▶ **Assigned task**:
The answer must consist only of the lines from the line with "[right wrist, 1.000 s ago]" to the line with "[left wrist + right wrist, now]", both included, exactly as they stand below.

++++ Records for this exercise ++++

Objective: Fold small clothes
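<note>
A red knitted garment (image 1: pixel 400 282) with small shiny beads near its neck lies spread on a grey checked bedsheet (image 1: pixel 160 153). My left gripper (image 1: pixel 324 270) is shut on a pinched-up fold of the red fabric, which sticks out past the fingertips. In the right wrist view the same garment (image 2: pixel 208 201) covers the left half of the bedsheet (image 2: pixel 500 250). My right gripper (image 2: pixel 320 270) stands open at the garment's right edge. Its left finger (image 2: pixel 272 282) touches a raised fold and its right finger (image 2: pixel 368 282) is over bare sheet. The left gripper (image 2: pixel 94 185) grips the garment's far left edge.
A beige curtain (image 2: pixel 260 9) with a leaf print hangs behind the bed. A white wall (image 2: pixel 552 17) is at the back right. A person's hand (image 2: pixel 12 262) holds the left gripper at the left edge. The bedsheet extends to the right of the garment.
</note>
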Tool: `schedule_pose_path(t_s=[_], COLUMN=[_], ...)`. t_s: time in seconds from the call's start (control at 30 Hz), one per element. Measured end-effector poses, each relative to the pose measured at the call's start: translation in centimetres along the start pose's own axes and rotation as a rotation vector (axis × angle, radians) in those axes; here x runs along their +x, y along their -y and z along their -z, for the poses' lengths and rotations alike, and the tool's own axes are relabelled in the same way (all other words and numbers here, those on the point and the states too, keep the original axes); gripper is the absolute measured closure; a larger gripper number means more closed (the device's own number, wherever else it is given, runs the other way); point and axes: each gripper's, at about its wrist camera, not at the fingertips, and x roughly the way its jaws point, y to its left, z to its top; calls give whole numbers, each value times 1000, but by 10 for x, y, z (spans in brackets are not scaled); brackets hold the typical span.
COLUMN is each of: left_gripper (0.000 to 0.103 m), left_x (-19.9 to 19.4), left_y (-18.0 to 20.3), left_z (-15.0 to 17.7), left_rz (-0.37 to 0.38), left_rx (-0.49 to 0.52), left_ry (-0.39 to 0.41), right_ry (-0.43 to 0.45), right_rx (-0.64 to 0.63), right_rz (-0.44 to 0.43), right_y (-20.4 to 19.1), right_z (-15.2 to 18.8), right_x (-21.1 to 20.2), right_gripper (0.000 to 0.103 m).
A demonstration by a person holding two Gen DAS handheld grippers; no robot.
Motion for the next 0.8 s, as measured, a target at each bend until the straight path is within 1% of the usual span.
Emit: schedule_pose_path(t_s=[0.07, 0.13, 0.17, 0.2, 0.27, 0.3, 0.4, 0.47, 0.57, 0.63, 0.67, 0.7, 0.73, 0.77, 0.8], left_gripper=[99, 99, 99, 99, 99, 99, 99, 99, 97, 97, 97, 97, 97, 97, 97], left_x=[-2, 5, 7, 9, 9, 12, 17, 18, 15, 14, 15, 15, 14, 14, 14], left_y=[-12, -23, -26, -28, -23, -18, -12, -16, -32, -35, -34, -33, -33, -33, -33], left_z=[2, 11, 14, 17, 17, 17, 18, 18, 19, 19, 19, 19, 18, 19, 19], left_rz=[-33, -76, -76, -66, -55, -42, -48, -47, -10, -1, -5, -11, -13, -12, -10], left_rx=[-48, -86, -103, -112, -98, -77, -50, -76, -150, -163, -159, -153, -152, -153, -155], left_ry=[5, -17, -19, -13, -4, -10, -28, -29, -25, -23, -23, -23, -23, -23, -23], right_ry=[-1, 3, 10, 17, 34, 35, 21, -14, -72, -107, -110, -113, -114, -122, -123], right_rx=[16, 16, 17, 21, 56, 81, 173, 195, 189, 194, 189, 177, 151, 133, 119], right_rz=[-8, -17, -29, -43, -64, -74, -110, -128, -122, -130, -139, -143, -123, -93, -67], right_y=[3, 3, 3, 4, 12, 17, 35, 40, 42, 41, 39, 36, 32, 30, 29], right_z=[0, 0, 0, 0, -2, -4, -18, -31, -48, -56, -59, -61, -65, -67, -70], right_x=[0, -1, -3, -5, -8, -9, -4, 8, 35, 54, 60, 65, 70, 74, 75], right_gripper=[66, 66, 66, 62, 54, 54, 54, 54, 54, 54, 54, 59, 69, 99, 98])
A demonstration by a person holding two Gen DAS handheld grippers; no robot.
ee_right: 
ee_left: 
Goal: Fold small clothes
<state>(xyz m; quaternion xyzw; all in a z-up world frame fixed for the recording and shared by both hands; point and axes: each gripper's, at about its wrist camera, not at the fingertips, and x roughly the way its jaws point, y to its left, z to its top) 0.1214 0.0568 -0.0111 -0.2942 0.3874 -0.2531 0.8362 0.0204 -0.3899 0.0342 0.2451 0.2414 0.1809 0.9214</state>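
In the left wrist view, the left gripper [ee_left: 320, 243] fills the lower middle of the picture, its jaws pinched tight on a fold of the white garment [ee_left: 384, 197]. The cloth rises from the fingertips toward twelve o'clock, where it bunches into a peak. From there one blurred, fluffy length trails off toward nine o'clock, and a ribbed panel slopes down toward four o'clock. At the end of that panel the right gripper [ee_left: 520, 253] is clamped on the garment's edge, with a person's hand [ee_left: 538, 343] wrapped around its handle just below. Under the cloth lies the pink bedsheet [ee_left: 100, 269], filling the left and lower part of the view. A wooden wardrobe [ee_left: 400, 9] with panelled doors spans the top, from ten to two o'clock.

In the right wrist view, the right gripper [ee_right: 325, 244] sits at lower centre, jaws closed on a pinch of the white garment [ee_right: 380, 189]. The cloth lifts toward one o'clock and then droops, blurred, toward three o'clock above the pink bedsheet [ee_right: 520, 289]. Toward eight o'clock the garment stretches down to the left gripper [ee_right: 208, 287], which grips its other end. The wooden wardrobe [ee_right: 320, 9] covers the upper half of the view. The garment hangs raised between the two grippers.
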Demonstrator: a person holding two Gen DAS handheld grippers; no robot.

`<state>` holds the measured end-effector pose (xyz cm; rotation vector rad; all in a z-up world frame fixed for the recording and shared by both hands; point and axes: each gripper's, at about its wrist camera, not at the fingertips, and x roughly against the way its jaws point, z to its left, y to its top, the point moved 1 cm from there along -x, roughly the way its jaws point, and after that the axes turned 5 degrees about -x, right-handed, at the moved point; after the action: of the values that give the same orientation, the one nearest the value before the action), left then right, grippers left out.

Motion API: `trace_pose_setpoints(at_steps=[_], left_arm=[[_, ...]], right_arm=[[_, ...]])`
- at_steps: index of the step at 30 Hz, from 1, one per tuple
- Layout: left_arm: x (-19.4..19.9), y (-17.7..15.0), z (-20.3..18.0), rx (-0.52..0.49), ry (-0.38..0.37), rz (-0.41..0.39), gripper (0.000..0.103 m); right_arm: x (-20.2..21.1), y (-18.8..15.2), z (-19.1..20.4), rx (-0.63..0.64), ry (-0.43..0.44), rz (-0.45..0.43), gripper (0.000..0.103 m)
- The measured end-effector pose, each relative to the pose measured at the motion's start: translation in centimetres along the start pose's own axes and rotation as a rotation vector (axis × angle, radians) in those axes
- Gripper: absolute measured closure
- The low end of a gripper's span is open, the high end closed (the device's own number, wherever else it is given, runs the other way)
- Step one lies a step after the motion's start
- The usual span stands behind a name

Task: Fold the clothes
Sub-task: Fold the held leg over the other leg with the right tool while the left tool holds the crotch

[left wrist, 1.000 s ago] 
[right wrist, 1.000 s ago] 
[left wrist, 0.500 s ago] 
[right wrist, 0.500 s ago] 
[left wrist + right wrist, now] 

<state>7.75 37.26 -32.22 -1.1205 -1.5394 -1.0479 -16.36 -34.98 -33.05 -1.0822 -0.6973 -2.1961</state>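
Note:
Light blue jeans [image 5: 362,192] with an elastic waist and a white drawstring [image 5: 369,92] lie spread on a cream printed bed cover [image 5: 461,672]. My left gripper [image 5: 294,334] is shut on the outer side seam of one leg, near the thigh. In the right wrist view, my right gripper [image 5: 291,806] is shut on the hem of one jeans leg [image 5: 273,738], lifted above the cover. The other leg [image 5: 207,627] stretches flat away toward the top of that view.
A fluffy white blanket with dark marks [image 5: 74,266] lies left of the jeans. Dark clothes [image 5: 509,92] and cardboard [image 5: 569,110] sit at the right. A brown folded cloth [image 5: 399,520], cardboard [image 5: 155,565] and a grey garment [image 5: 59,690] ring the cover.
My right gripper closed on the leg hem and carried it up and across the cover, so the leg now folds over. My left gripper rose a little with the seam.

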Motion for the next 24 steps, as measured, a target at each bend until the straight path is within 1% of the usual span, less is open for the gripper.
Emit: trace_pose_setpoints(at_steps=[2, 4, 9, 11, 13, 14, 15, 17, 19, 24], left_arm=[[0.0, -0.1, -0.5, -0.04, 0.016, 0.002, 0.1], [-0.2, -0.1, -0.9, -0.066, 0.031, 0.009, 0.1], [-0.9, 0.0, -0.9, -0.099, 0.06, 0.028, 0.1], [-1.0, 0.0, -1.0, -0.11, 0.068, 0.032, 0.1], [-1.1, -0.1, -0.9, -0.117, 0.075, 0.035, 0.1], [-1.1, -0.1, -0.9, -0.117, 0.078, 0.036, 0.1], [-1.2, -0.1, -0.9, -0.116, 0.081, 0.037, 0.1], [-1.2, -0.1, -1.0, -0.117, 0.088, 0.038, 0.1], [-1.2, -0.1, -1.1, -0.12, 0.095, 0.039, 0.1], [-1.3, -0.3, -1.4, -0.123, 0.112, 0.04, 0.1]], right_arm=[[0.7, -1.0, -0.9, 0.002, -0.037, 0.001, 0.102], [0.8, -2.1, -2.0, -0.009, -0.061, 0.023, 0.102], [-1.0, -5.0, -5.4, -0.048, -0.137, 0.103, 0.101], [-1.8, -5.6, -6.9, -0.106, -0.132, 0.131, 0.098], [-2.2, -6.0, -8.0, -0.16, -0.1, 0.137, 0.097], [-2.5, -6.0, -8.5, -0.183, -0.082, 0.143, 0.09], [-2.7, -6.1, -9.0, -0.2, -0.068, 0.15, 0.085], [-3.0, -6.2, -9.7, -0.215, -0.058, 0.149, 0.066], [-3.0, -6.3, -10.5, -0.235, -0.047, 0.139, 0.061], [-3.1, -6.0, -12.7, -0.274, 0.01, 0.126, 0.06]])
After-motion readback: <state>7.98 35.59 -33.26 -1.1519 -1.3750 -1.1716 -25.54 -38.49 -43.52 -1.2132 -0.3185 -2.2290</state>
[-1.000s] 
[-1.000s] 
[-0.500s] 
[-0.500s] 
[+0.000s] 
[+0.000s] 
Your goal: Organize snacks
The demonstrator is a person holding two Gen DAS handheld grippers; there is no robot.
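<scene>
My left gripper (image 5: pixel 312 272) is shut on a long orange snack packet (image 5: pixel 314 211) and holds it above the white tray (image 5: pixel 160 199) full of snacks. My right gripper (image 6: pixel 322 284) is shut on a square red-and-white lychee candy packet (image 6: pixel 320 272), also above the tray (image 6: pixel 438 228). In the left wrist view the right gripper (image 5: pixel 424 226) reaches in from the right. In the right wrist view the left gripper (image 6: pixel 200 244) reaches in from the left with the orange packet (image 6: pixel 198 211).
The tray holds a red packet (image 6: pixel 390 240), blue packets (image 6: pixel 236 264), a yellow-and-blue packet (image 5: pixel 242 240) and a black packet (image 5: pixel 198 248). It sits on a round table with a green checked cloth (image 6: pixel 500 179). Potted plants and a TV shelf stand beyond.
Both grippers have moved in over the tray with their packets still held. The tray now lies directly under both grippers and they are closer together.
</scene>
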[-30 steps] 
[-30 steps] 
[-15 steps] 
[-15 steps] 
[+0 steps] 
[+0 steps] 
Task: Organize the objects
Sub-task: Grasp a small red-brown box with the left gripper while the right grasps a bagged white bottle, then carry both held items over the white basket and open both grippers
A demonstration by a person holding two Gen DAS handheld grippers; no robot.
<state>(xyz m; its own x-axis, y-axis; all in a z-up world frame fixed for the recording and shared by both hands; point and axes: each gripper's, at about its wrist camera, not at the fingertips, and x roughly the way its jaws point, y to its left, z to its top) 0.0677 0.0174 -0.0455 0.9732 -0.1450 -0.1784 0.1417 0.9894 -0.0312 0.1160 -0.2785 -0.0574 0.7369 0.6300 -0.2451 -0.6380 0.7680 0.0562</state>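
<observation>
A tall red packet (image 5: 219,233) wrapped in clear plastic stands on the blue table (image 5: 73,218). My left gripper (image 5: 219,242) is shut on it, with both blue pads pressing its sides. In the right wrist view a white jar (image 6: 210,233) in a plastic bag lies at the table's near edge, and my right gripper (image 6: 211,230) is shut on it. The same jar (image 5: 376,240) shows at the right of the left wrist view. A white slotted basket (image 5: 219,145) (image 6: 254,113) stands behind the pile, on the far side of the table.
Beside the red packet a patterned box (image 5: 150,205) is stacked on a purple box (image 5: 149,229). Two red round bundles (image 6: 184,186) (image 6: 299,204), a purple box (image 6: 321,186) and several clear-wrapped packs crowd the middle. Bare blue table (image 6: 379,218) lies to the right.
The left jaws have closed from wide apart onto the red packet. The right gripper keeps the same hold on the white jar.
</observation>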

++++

▶ **Task solution**:
[right wrist, 1.000 s ago] 
[left wrist, 0.500 s ago] 
[right wrist, 0.500 s ago] 
[left wrist + right wrist, now] 

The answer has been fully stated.